Volunteers Give $38,000 to Tennessee Immigrants
Kathryn and Richard Spry hold hands furtively when she tears up. It happens twice during our meeting. They are that rare and inspiring couple that appears to be young and in love and ready to take on the world.
Did I mention that they married in 1969?
Kathryn gets emotional when we speak about families separated at the border and low-income families who aren't able to work the U.S. immigration system like the millionaire class. By contrast, Richard grins from ear to ear when he talks about the fact that they have raised more than $38,000 through a program called Chimes for Justice.
For more than ten years, she and Richard have devoted more and more of their free time to the cause of justice for people seeking to immigrate here.

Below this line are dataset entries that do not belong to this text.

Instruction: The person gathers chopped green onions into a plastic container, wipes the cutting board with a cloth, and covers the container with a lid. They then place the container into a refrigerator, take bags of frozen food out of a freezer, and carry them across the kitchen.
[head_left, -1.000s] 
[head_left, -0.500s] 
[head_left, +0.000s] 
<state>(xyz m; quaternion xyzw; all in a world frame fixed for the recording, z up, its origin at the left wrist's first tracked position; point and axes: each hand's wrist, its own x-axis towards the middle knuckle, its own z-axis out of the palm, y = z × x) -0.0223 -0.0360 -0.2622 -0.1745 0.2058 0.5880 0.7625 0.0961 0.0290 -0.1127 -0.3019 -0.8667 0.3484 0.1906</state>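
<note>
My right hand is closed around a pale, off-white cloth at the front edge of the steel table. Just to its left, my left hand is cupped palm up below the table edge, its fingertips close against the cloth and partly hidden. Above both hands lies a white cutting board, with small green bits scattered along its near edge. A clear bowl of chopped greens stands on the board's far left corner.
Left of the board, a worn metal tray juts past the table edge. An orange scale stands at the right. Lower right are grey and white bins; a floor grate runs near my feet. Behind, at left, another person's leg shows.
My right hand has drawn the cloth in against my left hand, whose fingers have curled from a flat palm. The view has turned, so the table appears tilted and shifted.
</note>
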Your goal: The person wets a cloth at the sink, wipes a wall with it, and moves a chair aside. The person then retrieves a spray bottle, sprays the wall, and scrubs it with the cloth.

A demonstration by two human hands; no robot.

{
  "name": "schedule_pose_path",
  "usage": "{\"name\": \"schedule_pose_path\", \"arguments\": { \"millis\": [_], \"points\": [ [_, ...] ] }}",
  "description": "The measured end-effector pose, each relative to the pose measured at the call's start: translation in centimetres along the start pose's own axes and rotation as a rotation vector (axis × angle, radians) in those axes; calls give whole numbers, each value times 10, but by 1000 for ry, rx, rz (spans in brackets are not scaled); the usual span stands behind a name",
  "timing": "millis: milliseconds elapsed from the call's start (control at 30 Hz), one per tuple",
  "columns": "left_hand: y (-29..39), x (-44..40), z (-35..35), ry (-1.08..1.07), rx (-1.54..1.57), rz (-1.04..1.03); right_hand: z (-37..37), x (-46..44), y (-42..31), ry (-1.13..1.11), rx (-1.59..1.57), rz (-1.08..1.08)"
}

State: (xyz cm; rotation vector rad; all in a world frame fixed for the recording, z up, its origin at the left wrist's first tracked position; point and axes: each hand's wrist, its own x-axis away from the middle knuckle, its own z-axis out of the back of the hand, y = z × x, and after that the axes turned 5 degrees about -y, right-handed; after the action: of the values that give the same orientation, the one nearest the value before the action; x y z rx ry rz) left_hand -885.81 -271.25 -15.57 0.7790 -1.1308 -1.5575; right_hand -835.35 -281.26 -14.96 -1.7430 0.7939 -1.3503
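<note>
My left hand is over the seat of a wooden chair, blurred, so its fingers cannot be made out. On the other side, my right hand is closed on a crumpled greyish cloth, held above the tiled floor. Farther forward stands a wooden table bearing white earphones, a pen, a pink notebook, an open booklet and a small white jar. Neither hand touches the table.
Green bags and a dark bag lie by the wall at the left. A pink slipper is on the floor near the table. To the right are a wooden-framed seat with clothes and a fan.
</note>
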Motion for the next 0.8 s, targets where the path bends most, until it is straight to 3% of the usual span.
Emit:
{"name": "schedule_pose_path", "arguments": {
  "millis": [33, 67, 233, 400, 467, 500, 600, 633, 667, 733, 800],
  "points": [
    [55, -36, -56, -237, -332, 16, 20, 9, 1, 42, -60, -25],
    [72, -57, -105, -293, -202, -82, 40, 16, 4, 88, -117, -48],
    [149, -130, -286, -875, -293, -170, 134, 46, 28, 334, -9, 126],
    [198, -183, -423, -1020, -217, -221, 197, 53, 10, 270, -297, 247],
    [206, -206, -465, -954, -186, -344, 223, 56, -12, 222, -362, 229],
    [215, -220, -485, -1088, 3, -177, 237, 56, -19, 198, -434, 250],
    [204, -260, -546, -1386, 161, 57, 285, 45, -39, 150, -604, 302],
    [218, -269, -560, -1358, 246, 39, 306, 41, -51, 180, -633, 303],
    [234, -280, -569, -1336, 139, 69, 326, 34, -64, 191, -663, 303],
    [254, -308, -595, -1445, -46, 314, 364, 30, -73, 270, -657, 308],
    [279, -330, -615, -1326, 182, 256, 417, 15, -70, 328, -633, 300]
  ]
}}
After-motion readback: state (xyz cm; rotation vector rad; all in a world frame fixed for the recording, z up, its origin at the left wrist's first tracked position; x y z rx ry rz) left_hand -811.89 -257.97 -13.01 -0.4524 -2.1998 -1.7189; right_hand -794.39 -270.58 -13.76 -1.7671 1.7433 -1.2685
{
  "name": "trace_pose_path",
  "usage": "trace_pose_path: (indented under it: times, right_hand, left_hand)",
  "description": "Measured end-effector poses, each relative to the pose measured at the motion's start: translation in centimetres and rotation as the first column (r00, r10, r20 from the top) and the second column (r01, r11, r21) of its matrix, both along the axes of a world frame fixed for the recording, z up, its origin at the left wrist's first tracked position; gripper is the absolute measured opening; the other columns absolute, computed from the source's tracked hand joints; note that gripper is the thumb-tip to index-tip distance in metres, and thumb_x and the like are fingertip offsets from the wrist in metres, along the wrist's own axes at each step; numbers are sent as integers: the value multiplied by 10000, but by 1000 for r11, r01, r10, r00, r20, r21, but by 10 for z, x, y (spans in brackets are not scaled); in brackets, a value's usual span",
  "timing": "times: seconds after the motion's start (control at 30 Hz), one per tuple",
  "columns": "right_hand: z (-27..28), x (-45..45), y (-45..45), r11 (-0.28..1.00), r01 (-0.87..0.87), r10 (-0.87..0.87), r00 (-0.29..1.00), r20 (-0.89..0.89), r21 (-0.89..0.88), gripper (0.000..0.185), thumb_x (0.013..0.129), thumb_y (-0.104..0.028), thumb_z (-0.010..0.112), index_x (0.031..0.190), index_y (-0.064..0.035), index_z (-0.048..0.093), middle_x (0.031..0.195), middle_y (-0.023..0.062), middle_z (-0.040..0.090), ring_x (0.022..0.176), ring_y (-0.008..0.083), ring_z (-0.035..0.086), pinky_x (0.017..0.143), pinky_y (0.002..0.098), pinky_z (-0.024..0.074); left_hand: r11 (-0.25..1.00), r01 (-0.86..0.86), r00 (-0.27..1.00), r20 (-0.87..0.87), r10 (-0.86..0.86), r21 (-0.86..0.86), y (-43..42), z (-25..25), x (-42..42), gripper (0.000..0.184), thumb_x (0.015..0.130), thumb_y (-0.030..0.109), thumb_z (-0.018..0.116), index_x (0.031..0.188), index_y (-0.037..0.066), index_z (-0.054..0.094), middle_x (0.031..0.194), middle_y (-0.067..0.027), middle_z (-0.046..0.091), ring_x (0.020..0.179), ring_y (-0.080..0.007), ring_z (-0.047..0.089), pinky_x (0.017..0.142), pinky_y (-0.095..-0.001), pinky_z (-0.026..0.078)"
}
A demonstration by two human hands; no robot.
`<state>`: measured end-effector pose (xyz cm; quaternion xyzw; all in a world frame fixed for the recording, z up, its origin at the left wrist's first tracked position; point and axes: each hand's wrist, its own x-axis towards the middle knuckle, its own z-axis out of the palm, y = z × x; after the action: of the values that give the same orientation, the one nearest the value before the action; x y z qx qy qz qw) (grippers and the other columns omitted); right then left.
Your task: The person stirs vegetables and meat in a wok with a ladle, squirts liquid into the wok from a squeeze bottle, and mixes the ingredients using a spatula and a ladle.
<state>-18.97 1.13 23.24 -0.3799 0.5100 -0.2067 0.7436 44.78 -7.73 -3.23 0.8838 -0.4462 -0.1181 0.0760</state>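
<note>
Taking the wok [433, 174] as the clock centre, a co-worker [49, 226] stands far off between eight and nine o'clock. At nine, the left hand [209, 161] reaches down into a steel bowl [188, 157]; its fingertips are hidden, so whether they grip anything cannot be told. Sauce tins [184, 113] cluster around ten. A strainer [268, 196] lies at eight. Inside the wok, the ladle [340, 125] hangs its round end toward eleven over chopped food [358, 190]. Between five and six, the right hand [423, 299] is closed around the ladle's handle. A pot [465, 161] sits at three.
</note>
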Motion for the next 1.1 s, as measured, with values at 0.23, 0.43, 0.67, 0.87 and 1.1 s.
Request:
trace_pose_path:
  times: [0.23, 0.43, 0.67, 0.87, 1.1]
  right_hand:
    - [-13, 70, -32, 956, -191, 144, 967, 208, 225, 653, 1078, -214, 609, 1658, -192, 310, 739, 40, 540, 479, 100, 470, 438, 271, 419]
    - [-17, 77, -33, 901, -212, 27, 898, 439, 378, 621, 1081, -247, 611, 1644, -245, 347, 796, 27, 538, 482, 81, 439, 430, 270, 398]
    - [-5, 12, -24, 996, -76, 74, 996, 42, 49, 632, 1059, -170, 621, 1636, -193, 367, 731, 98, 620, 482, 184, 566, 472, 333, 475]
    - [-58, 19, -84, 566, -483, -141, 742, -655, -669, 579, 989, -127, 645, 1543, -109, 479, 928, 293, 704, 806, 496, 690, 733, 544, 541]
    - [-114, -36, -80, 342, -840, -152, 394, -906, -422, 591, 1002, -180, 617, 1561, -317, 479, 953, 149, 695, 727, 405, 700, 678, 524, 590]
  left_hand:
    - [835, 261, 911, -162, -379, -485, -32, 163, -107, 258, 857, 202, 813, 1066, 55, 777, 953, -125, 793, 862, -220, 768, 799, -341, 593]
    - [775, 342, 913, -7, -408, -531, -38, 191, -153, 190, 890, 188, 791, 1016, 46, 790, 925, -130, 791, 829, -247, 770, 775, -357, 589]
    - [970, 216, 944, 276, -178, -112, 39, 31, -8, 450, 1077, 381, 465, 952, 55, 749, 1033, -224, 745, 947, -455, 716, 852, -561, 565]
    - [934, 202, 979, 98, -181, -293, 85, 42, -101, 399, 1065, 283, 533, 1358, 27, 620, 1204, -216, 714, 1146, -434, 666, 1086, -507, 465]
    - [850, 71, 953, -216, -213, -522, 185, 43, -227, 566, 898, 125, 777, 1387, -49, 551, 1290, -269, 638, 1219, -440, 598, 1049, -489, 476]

They started as volunteers at immigration legal clinics held at Hillcrest United Methodist Church, a mostly white congregation that responded to the changing demographics of their Nashville neighborhood. Today, the Sprys spend hours in their garage workshop creating stained glass windows, wind chimes, and stepping stones. They're at their busiest during the holidays, helping others stock up on Christmas gifts and contributing 100 percent of their earnings to the legal services provided by Tennessee Justice for Our Neighbors (TNJFON). They raised $7,700 in 2018 and all of the funds helped support the salaries of our legal team, who are on the front lines of the immigration debate and act with expertise and compassion.
We talk about the government shutdown and the border wall, but they become animated when they talk about their art. It's as if they carried this inspiration with them all of their life and it's finally coming out; overflowing, in fact. As Richard tells me about his college art appreciation class that began his fascination with stained glass, I overhear Kathryn say, "color is really important to me" when it comes to her art.
They recognize that they are a unique couple, because of their zeal for helping others who just want to make a home here in the United States. But they are unique in many other ways. Their volunteer spirit is unmatched, their kindness is infectious, and their impact is unparalleled. Since they've been involved with TNJFON, more than 2,300 Tennesseans have had the time to meet with an experienced immigration attorney that they couldn't afford otherwise. This is such an important milestone for an immigrant family because a meeting with a lawyer can mean escape from the cartels or other dangers abroad.
As I tell them about the impact they've had on so many lives, I'm certain Kathryn is thinking about the children and grandchildren who are now sleeping safely in bed in a home somewhere in Tennessee, thanks to the Sprys’ hard work. As Kathryn tears up again, Richard is holding her hand, and she reaches for mine, too.